Vom Deko-Hit zur verbotenen Spezies
Die beigefarbenen Federbüschel, die jahrelang jeden Boho-Wohnraum auf Instagram zierten, sind längst mehr als nur ein harmloser Einrichtungstrend. In Frankreich gilt Pampasgras mittlerweile als invasive gebietsfremde Art – mit Konsequenzen, die viele überraschen dürften. Theoretisch drohen Besitzern strafrechtliche Verfolgung. Was einst aus Südamerika als Zierpflanze kam, entwickelte sich zum Alptraum für Behörden.
Ursprünglich verschönerte diese Pflanze Gärten und Kreisverkehre. Doch ihre Fähigkeit, Böschungen, Brachflächen und Straßenränder zu erobern, verdrängte rasch einheimische Arten. Die rasante Ausbreitung führte zu einem umfassenden Rechtsrahmen: landesweite Verordnungen, Handelsverbote, mögliche Strafverfolgung. Jetzt fragen sich Eigentümer besorgt: Welche Konsequenzen hat es, wenn ich Pflanzen oder getrocknete Wedel zuhause behalte?
Wenn Dekoration zur ökologischen Bedrohung wird
Ein einzelner Federbusch des verbotenen Pampasgrases setzt Hunderttausende winziger Samen frei, die der Wind kilometerweit trägt. Die Pflanze bildet dichte Horste, die umliegende Vegetation ersticken. „Sobald sie sich etabliert, verschwinden heimische Pflanzen nach und nach“, erläutert Annabelle Thierry vom Conservatoire des espaces naturels de Nouvelle-Aquitaine. Neben dieser Verdrängung kommt ein weiteres Problem: Die scharfkantigen Blätter können Hautreizungen und allergische Reaktionen auslösen.
Als Reaktion auf diese Invasion landete die Art Cortaderia selloana am 14. Februar 2018 auf der Liste invasiver gebietsfremder Spezies. Zunächst betraf die Regelung hauptsächlich den Handel. Eine Verordnung vom 2. März 2023 verschärfte die Bestimmungen erheblich: Einführung, Besitz, Transport, Austausch, Verwendung und Verkauf lebender Pflanzen sind nun untersagt, um die weitere Ausbreitung zu stoppen.
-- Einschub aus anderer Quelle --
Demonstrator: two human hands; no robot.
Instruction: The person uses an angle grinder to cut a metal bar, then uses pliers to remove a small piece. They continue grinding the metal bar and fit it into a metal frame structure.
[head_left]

Das steht wirklich im Gesetz
Die Artikel L415-3 und R415-1 des französischen Umweltgesetzbuchs sehen für das Einführen oder Inverkehrbringen verbotener Arten Strafen von bis zu 3 Jahren Haft und 150.000 € Geldstrafe vor. Diese Höchststrafen zielen vorrangig auf schwerwiegende Fälle ab: gewerbsmäßige Zucht und Verkauf, Importe, vorsätzliche Verbreitung in der Natur – besonders in Schutzgebieten wie Nationalparks oder Naturreservaten.
Privatpersonen, die vor dem Verbot Pampasgras gepflanzt haben, erhalten meist zunächst eine Aufforderung zur Entfernung, sofern sie kooperieren. Getrocknete Wedel oder Büschel als Dekoration gelten nicht als lebende Exemplare, obwohl viele Floristen sie vorsorglich aus dem Sortiment genommen haben.
So handeln Sie richtig
Falls Sie diese Büschel mit scharfkantigen Blättern und cremefarbenen Wedeln in Ihrem Garten entdecken, schneiden Sie zuerst die Blütenstände ab, bevor sie aussamen – mit Handschuhen und langen Ärmeln. Anschließend muss die gesamte Pflanze samt Wurzeln ausgegraben werden. Entsorgen Sie alle Pflanzenteile über den Wertstoffhof, niemals über den Hauskompost, um ein Wiederaustreiben zu verhindern.
Für die Einrichtung gibt es risikofreie Alternativen im Boho-Stil. Ziergräser wie Miscanthus oder bestimmte Stipa-Arten bieten luftige Federbüschel ohne Gefährdung der Artenvielfalt. Künstliche Pampasgras-Nachbildungen für Innenräume sorgen für denselben visuellen Effekt – ganz ohne Samen und Pflegeaufwand.